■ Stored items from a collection
↓

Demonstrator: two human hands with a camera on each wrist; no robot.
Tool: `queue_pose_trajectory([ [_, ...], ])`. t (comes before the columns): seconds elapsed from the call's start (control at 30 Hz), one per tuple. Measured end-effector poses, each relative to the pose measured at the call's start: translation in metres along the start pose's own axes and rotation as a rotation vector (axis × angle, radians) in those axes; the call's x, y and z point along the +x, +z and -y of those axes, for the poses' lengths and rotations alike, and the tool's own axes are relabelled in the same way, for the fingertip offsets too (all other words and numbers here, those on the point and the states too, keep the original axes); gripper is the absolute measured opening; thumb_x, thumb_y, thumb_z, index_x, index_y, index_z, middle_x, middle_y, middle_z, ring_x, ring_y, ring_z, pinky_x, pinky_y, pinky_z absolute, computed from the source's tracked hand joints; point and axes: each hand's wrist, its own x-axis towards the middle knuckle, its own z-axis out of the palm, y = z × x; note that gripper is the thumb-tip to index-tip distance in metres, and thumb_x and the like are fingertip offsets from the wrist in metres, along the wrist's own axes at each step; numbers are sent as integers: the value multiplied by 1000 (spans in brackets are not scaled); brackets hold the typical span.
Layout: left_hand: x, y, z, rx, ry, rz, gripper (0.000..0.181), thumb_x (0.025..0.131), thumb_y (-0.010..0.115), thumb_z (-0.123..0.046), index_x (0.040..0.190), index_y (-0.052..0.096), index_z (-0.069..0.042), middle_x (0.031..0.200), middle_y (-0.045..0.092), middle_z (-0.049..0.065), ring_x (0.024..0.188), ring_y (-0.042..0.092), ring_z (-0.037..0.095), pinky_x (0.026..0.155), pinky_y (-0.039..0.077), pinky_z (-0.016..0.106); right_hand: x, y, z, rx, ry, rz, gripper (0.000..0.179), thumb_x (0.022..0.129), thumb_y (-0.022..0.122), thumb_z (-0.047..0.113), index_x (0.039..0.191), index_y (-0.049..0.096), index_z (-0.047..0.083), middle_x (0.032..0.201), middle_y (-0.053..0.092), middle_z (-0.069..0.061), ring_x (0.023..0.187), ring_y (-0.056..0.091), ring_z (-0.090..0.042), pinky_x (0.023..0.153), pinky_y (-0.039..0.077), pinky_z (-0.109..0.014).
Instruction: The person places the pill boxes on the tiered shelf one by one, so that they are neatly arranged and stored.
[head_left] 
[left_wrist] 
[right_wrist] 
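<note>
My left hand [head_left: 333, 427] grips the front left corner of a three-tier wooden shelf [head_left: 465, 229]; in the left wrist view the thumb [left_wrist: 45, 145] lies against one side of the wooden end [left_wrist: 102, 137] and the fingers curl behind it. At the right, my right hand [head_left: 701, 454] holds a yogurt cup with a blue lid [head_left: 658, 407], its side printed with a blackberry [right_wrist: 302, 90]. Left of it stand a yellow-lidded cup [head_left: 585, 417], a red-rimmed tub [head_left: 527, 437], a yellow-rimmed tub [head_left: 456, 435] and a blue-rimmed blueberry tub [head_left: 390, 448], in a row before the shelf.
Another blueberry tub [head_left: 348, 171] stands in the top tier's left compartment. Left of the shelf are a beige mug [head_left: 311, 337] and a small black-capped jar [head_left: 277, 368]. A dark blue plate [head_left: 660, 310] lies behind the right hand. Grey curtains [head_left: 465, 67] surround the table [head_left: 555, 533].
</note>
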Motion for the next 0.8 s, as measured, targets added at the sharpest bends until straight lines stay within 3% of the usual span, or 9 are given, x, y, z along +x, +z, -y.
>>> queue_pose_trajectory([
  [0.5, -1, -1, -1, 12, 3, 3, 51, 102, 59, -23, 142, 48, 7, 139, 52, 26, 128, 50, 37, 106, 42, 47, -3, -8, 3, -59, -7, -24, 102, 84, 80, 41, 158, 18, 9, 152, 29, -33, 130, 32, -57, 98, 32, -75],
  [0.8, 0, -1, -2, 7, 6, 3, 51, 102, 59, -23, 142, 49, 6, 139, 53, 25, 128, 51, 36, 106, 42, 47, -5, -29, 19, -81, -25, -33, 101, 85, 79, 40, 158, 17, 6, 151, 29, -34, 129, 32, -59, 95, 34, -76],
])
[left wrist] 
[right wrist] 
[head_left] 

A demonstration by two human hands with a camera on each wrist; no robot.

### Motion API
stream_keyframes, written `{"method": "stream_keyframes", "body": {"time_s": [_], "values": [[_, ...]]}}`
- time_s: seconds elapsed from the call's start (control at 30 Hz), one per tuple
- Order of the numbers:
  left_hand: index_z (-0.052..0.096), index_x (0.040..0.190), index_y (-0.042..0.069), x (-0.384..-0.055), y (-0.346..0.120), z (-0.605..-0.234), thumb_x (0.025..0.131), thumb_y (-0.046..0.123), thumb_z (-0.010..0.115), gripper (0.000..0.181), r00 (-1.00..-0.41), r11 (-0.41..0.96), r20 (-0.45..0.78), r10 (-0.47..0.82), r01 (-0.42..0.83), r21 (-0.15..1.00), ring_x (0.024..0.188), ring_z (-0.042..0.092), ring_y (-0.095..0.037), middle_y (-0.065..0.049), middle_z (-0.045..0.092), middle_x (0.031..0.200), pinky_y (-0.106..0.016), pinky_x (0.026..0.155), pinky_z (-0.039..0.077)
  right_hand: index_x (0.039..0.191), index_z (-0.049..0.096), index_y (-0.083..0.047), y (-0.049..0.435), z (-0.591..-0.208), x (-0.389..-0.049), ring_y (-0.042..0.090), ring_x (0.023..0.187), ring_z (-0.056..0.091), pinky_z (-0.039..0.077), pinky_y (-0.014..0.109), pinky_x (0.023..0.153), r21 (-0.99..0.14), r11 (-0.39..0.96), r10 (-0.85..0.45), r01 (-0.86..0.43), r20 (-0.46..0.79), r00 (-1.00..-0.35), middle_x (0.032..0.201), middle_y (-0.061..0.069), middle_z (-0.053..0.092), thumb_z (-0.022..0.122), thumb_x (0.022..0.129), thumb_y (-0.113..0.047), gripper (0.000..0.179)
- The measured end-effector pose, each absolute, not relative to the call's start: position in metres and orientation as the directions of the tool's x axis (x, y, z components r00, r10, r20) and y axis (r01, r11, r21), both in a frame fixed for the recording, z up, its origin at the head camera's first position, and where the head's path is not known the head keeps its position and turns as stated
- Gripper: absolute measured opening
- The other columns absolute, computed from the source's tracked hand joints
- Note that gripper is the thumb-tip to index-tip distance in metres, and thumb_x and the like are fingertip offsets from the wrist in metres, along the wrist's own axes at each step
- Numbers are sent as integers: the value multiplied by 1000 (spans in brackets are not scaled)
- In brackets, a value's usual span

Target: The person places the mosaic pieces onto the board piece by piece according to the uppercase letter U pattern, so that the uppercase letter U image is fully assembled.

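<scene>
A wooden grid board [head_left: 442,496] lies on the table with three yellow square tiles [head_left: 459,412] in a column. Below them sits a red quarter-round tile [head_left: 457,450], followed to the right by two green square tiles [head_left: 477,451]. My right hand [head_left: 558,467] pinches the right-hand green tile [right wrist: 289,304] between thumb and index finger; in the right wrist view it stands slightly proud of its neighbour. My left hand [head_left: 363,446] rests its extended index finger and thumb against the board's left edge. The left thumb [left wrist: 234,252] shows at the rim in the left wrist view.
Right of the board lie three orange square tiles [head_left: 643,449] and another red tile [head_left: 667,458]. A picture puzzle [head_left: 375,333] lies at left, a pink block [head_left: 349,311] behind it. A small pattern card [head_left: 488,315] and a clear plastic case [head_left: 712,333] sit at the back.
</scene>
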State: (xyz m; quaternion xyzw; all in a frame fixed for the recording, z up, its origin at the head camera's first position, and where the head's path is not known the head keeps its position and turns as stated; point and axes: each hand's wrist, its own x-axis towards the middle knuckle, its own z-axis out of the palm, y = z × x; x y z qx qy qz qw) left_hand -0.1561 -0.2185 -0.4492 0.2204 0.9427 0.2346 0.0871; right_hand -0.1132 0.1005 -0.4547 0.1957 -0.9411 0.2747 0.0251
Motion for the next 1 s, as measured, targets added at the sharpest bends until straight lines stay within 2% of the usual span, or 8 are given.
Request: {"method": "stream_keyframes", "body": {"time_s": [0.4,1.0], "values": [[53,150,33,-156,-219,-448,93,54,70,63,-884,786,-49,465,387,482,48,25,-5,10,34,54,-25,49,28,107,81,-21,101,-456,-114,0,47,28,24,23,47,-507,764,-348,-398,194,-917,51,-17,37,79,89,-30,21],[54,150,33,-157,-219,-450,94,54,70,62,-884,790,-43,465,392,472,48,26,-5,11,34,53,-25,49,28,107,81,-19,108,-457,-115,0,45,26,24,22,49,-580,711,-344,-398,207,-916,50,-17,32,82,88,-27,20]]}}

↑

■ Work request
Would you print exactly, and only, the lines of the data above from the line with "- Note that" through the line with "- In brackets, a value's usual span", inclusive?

■ Your response
- Note that gripper is the thumb-tip to index-tip distance in metres, and thumb_x and the like are fingertip offsets from the wrist in metres, along the wrist's own axes at each step
- Numbers are sent as integers: the value multiplied by 1000 (spans in brackets are not scaled)
- In brackets, a value's usual span

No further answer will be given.